◆ **Instructions for the task**: In the material below, find the line containing "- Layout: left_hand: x" and the line containing "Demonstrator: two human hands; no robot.", then reproduce exactly both of them and every line between, and nothing else.

◆ **Information provided**:
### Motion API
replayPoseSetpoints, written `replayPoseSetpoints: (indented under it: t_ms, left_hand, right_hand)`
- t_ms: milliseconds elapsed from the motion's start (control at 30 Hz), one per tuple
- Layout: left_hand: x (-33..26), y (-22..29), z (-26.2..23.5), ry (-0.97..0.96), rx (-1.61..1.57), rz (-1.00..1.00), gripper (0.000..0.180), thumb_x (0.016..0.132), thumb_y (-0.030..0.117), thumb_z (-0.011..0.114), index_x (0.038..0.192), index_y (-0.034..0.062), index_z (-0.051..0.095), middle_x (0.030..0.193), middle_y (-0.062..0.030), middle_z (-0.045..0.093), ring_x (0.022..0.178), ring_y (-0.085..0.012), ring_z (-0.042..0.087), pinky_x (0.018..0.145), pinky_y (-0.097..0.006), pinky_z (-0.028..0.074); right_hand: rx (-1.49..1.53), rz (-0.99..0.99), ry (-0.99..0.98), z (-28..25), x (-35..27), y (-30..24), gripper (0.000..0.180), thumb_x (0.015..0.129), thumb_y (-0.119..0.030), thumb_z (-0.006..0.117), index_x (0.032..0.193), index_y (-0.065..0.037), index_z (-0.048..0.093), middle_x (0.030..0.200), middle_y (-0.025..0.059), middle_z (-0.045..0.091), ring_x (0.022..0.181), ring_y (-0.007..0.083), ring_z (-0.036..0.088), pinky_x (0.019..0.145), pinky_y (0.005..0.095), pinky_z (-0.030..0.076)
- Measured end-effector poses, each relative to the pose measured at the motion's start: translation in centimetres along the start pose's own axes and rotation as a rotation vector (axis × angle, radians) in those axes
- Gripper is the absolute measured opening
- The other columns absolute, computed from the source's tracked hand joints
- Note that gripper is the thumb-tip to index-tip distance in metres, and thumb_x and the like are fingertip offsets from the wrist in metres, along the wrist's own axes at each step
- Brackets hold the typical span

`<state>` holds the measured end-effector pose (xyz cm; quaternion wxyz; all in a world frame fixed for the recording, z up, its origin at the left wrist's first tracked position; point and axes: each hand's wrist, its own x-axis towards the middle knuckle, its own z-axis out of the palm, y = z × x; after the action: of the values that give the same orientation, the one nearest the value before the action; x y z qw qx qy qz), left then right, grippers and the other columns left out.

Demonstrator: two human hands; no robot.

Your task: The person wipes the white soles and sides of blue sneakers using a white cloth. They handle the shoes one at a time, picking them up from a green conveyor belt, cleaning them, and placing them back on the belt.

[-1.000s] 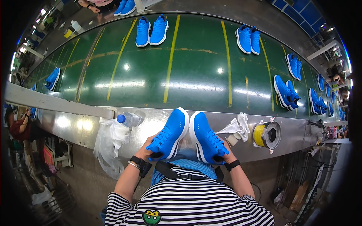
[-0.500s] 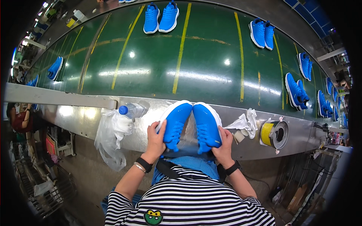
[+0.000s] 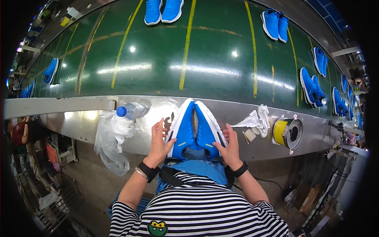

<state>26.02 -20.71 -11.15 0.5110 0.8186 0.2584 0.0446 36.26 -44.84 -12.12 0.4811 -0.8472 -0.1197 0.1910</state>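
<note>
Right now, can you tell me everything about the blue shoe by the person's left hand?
This blue shoe looks like smooth fabric, with a thick white sole and a small pale marking near the heel. It's tilted, its sole toward the left, toe pointing away from the person and opening toward them. The left hand's thumb touches it near the heel. Its matching shoe sits close beside it. I can't tell whether it rests on the metal ledge.
</note>
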Motion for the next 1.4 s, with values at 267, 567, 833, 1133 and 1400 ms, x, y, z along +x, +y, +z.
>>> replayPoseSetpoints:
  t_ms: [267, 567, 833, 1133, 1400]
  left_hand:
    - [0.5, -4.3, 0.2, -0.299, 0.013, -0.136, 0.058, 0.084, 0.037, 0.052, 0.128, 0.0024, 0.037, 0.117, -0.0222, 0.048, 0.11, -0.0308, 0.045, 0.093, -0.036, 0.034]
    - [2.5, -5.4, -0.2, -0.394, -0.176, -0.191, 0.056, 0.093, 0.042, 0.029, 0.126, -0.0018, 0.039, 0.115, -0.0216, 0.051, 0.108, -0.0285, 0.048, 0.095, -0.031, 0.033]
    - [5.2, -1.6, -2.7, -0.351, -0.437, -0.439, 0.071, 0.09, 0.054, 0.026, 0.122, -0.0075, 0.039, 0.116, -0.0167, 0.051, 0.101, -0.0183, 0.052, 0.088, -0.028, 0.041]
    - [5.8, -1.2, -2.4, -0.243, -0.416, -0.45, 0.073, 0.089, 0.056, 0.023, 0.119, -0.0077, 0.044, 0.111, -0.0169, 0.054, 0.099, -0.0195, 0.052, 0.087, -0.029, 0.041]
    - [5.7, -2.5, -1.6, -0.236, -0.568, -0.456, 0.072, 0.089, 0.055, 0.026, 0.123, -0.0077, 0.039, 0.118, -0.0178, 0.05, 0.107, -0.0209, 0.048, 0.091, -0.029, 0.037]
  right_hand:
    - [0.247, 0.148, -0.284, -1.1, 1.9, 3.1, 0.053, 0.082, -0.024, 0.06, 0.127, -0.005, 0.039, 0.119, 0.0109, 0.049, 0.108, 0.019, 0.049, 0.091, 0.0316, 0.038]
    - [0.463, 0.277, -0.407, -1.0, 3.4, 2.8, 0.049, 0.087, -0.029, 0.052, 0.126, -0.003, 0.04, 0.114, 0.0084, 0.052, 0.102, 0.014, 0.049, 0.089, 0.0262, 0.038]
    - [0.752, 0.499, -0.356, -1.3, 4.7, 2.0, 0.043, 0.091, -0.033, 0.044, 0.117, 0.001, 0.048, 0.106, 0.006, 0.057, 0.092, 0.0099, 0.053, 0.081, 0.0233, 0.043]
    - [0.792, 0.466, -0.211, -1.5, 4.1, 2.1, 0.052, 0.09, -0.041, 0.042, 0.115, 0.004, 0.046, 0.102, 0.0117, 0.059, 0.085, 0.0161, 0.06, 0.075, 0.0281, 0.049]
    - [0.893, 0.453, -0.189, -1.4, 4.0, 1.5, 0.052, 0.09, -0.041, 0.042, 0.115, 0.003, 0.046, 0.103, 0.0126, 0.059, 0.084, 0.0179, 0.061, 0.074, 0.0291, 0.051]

◆ **Task result**:
- Layout: left_hand: x (-33..26), y (-22..29), z (-26.2..23.5), ry (-0.97..0.96), rx (-1.61..1.57), rz (-1.00..1.00), gripper (0.000..0.180), thumb_x (0.016..0.132), thumb_y (-0.030..0.117), thumb_z (-0.011..0.114), index_x (0.038..0.192), index_y (-0.034..0.062), index_z (-0.051..0.095), middle_x (0.030..0.193), middle_y (-0.062..0.030), middle_z (-0.045..0.093), ring_x (0.022..0.178), ring_y (-0.085..0.012), ring_z (-0.042..0.087), pinky_x (0.018..0.145), pinky_y (-0.097..0.006), pinky_z (-0.028..0.074); right_hand: rx (-1.49..1.53), rz (-0.99..0.99), ry (-0.99..0.98), z (-28..25), x (-35..27), y (-30..24), gripper (0.000..0.180), thumb_x (0.015..0.129), thumb_y (-0.119..0.030), thumb_z (-0.006..0.117), index_x (0.032..0.193), index_y (-0.065..0.037), index_z (-0.048..0.093), middle_x (0.030..0.200), middle_y (-0.025..0.059), middle_z (-0.045..0.091), ring_x (0.022..0.181), ring_y (-0.007..0.083), ring_z (-0.036..0.088), pinky_x (0.019..0.145), pinky_y (0.005..0.095), pinky_z (-0.030..0.076)
- Measured end-effector poses, each relative to the pose measured at the motion's start: translation in centimetres along the start pose's own axes and rotation as a rotation vector (axis × angle, radians) in those axes
- Gripper is the absolute measured opening
- The other columns absolute, computed from the source's tracked hand joints
- Note that gripper is the thumb-tip to index-tip distance in metres, and thumb_x and the like are fingertip offsets from the wrist in metres, along the wrist's own axes at each step
- Brackets hold the typical span

`<state>` holds the measured end-effector pose (xyz cm; quaternion wxyz; all in a world frame fixed for the recording, z up, its origin at the left wrist's first tracked position; point and axes: each hand's wrist, its own x-axis towards the middle knuckle, its own z-axis out of the palm, y = z × x; after the action: of the values that give the same orientation, the one nearest the value before the action; x y z qw qx qy qz), left then right, grippers and the other columns left out.

Demonstrator: two human hands; no robot.

That concludes the response.